GIVEN DATA: Begin
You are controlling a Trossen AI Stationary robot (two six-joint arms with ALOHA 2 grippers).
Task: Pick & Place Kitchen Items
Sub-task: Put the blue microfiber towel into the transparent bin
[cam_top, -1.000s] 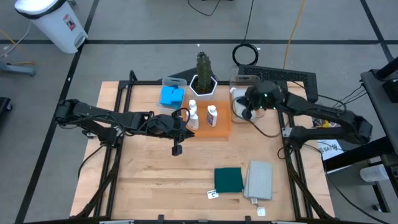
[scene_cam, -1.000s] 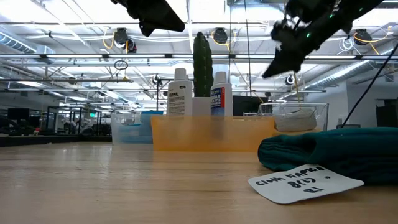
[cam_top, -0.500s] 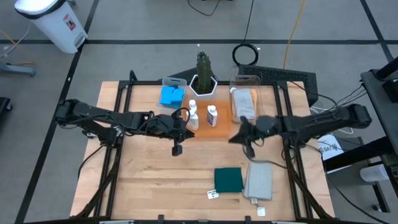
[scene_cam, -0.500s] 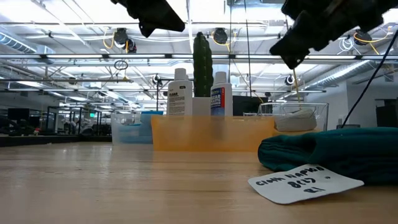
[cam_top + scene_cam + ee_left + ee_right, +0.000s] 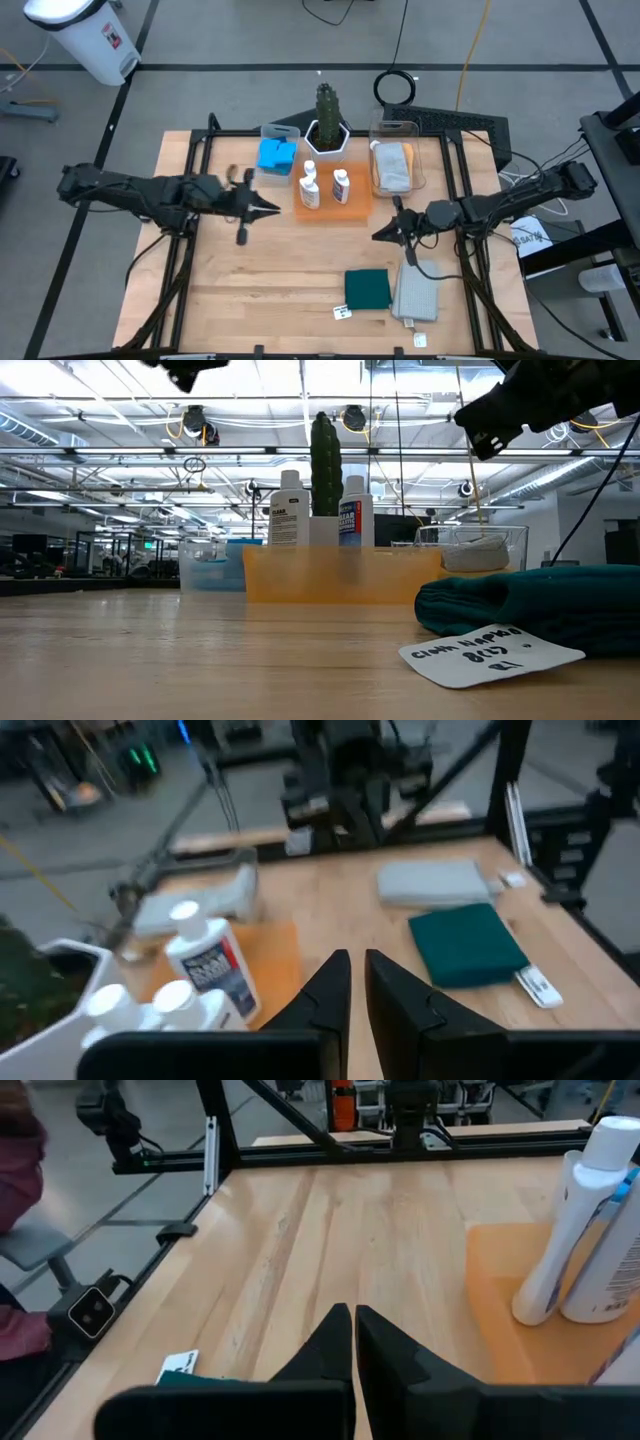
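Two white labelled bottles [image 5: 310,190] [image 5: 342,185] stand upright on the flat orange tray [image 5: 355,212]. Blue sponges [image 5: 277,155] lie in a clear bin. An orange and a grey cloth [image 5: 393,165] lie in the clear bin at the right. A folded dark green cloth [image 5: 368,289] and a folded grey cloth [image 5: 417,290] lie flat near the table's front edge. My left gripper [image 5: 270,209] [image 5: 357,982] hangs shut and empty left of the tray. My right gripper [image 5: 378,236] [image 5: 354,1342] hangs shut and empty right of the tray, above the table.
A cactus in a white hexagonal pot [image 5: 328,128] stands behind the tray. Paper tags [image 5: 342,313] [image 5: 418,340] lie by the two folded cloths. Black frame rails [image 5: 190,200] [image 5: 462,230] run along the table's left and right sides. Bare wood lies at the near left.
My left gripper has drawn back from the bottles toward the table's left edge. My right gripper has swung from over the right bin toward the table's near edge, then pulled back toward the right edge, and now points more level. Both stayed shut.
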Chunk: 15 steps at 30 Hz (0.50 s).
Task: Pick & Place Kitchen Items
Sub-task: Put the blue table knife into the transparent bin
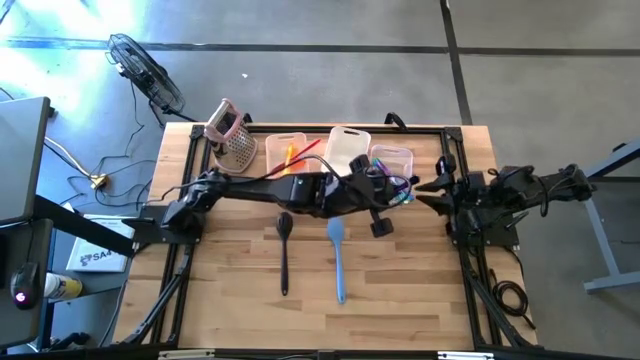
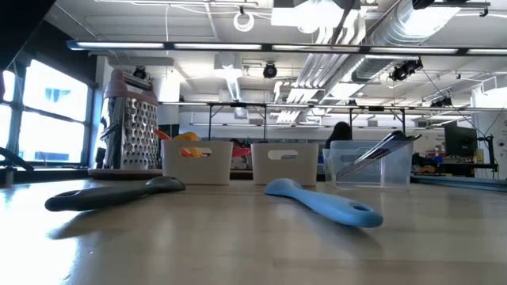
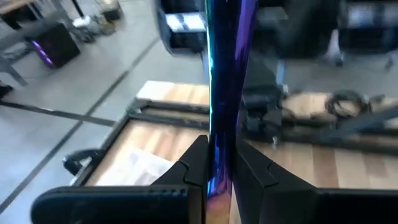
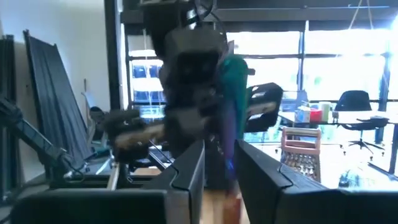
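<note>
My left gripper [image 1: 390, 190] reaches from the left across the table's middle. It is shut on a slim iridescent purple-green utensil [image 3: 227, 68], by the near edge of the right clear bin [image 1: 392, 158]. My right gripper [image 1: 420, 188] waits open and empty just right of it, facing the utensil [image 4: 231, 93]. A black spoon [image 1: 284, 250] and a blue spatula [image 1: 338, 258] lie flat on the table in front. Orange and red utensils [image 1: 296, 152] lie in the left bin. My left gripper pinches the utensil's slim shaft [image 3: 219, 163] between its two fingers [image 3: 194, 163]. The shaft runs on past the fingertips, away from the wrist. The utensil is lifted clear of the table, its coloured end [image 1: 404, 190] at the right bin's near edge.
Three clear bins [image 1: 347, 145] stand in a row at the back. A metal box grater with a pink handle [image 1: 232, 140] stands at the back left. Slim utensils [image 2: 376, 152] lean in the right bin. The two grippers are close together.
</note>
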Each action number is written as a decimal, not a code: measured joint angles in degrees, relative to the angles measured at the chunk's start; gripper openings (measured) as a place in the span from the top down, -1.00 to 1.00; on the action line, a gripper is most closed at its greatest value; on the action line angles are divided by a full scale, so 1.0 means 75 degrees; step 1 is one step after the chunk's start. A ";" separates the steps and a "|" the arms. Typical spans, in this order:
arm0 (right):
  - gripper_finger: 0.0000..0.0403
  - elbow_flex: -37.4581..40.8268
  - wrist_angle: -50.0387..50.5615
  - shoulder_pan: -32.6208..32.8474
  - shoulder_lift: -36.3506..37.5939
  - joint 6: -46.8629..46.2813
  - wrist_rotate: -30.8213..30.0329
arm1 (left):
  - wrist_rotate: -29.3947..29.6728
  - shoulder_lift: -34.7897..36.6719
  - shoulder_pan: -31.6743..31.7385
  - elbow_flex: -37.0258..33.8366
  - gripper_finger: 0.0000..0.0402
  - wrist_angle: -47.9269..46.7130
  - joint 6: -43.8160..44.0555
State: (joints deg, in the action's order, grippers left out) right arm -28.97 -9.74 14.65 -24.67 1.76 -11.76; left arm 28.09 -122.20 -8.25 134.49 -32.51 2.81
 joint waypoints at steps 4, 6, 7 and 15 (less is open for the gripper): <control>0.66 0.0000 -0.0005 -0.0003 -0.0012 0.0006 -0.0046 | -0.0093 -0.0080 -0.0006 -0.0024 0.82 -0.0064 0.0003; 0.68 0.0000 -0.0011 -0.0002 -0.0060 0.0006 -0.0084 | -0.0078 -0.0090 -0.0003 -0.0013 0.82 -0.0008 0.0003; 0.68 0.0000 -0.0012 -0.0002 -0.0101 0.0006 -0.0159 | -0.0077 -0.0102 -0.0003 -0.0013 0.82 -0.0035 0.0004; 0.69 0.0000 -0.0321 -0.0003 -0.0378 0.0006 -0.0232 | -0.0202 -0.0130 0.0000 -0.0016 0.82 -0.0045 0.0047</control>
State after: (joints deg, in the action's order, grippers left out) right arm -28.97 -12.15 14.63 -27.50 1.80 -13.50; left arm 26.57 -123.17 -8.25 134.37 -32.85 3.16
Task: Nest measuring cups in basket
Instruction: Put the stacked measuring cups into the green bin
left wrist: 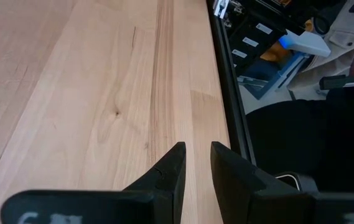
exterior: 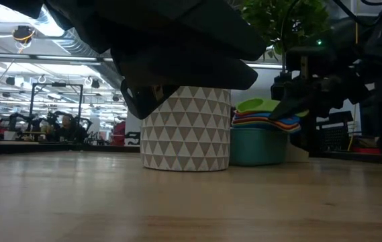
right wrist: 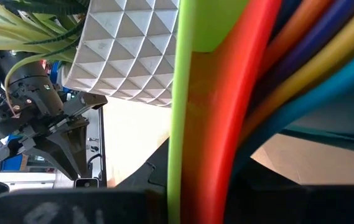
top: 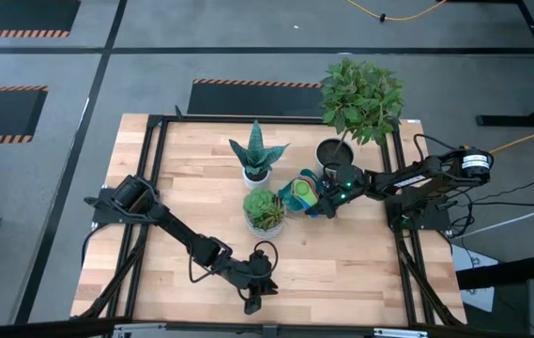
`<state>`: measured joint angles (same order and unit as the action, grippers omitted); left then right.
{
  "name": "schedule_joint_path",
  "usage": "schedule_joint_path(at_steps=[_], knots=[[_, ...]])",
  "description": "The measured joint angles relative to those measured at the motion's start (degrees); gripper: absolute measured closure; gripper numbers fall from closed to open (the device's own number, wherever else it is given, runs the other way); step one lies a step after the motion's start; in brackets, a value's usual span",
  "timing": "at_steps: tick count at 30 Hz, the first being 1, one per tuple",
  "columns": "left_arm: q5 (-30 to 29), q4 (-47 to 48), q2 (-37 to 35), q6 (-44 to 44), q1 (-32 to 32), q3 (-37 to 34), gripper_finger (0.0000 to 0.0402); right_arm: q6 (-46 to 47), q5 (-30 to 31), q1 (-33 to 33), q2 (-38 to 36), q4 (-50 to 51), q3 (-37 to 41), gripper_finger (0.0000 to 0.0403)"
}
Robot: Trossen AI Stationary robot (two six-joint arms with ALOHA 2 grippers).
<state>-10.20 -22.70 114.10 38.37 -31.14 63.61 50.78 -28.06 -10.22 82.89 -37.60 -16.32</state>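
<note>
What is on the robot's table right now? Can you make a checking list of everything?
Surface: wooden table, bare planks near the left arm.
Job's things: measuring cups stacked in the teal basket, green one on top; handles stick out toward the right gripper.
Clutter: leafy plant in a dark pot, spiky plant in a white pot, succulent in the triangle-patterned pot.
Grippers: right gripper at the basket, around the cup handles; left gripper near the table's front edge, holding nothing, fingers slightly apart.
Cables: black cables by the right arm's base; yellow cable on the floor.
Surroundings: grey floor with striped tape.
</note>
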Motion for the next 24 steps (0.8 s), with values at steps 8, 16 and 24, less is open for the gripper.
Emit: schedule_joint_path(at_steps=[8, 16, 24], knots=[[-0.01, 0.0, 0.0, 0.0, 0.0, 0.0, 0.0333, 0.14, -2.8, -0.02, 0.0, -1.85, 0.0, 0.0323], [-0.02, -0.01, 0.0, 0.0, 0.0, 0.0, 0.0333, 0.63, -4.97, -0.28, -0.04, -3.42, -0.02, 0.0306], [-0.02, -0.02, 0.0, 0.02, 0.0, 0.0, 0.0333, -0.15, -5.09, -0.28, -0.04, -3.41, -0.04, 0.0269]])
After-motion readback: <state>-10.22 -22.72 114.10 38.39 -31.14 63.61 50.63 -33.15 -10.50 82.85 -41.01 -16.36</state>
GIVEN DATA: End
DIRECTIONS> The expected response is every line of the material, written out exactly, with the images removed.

RESULT FOR THIS TASK>
You are controlling a Trossen AI Stationary robot (two six-joint arms with ALOHA 2 grippers).
Task: Pick & Place Kitchen Items
Sub-task: Put the blue microfiber towel into the transparent bin
[cam_top, -1.000s] 
[scene_cam, -1.000s] 
[cam_top, -0.500s] 
[scene_cam, -0.500s] 
[cam_top + scene_cam + ee_left + ee_right, +0.000s] 
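Two white labelled bottles [image 5: 310,190] [image 5: 342,185] stand upright on the flat orange tray [image 5: 355,212]. Blue sponges [image 5: 277,155] lie in a clear bin. An orange and a grey cloth [image 5: 393,165] lie in the clear bin at the right. A folded dark green cloth [image 5: 368,289] and a folded grey cloth [image 5: 417,290] lie flat near the table's front edge. My left gripper [image 5: 270,209] [image 5: 357,982] hangs shut and empty left of the tray. My right gripper [image 5: 378,236] [image 5: 354,1342] hangs shut and empty right of the tray, above the table.
A cactus in a white hexagonal pot [image 5: 328,128] stands behind the tray. Paper tags [image 5: 342,313] [image 5: 418,340] lie by the two folded cloths. Black frame rails [image 5: 190,200] [image 5: 462,230] run along the table's left and right sides. Bare wood lies at the near left.
My left gripper has drawn back from the bottles toward the table's left edge. My right gripper has swung from over the right bin toward the table's near edge, then pulled back toward the right edge, and now points more level. Both stayed shut.
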Chunk: 15 steps at 30 Hz (0.50 s).
Task: Pick & Place Kitchen Items
Sub-task: Put the blue table knife into the transparent bin
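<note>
My left gripper [image 1: 390, 190] reaches from the left across the table's middle. It is shut on a slim iridescent purple-green utensil [image 3: 227, 68], by the near edge of the right clear bin [image 1: 392, 158]. My right gripper [image 1: 420, 188] waits open and empty just right of it, facing the utensil [image 4: 231, 93]. A black spoon [image 1: 284, 250] and a blue spatula [image 1: 338, 258] lie flat on the table in front. Orange and red utensils [image 1: 296, 152] lie in the left bin. My left gripper pinches the utensil's slim shaft [image 3: 219, 163] between its two fingers [image 3: 194, 163]. The shaft runs on past the fingertips, away from the wrist. The utensil is lifted clear of the table, its coloured end [image 1: 404, 190] at the right bin's near edge.
Three clear bins [image 1: 347, 145] stand in a row at the back. A metal box grater with a pink handle [image 1: 232, 140] stands at the back left. Slim utensils [image 2: 376, 152] lean in the right bin. The two grippers are close together.
</note>
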Each action number is written as a decimal, not a code: measured joint angles in degrees, relative to the angles measured at the chunk's start; gripper openings (measured) as a place in the span from the top down, -1.00 to 1.00; on the action line, a gripper is most closed at its greatest value; on the action line angles are divided by a full scale, so 1.0 means 75 degrees; step 1 is one step after the chunk's start. A ";" separates the steps and a "|" the arms. Typical spans, in this order:
arm0 (right):
  - gripper_finger: 0.0000..0.0403
  - elbow_flex: -37.4581..40.8268
  - wrist_angle: -50.0387..50.5615
  - shoulder_pan: -32.6208..32.8474
  - shoulder_lift: -36.3506..37.5939
  - joint 6: -46.8629..46.2813
  - wrist_rotate: -30.8213..30.0329
arm1 (left):
  - wrist_rotate: -29.3947..29.6728
  - shoulder_lift: -34.7897..36.6719
  - shoulder_pan: -31.6743..31.7385
  - elbow_flex: -37.0258..33.8366
  - gripper_finger: 0.0000..0.0402
  - wrist_angle: -47.9269..46.7130
  - joint 6: -43.8160..44.0555
State: (joints deg, in the action's order, grippers left out) right arm -28.97 -9.74 14.65 -24.67 1.76 -11.76; left arm 28.09 -122.20 -8.25 134.49 -32.51 2.81
 joint waypoints at steps 4, 6, 7 and 15 (less is open for the gripper): <control>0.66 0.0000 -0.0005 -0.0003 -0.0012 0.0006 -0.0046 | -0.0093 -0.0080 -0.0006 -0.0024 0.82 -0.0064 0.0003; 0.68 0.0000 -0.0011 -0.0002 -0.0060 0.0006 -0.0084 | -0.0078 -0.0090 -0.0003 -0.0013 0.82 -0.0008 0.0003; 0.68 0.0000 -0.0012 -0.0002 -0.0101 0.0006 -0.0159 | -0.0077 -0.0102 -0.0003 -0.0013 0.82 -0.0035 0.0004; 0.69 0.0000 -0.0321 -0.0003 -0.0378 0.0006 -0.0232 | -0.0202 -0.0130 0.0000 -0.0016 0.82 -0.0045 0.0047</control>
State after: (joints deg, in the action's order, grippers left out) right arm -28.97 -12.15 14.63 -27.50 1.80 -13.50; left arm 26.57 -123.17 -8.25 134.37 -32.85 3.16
Task: Nest measuring cups in basket
Instruction: Put the stacked measuring cups into the green bin
left wrist: 
exterior: 
right wrist: 
top: 
`<state>`: measured joint angles (same order and unit as the action, grippers omitted); left then right.
{
  "name": "schedule_joint_path",
  "usage": "schedule_joint_path(at_steps=[_], knots=[[_, ...]])",
  "description": "The measured joint angles relative to those measured at the motion's start (degrees); gripper: absolute measured closure; gripper numbers fall from closed to open (the device's own number, wherever else it is given, runs the other way); step one lies a step after the motion's start; in brackets, a value's usual span",
  "timing": "at_steps: tick count at 30 Hz, the first being 1, one per tuple",
  "columns": "left_arm: q5 (-30 to 29), q4 (-47 to 48), q2 (-37 to 35), q6 (-44 to 44), q1 (-32 to 32), q3 (-37 to 34), gripper_finger (0.0000 to 0.0402); right_arm: q6 (-46 to 47), q5 (-30 to 31), q1 (-33 to 33), q2 (-38 to 36), q4 (-50 to 51), q3 (-37 to 41), gripper_finger (0.0000 to 0.0403)"
}
Robot: Trossen AI Stationary robot (two six-joint arms with ALOHA 2 grippers).
<state>-10.20 -22.70 114.10 38.37 -31.14 63.61 50.78 -28.06 -10.22 82.89 -37.60 -16.32</state>
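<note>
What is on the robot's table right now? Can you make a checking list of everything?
Surface: wooden table, bare planks near the left arm.
Job's things: measuring cups stacked in the teal basket, green one on top; handles stick out toward the right gripper.
Clutter: leafy plant in a dark pot, spiky plant in a white pot, succulent in the triangle-patterned pot.
Grippers: right gripper at the basket, around the cup handles; left gripper near the table's front edge, holding nothing, fingers slightly apart.
Cables: black cables by the right arm's base; yellow cable on the floor.
Surroundings: grey floor with striped tape.
</note>
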Motion for the next 24 steps (0.8 s), with values at steps 8, 16 and 24, less is open for the gripper.
Emit: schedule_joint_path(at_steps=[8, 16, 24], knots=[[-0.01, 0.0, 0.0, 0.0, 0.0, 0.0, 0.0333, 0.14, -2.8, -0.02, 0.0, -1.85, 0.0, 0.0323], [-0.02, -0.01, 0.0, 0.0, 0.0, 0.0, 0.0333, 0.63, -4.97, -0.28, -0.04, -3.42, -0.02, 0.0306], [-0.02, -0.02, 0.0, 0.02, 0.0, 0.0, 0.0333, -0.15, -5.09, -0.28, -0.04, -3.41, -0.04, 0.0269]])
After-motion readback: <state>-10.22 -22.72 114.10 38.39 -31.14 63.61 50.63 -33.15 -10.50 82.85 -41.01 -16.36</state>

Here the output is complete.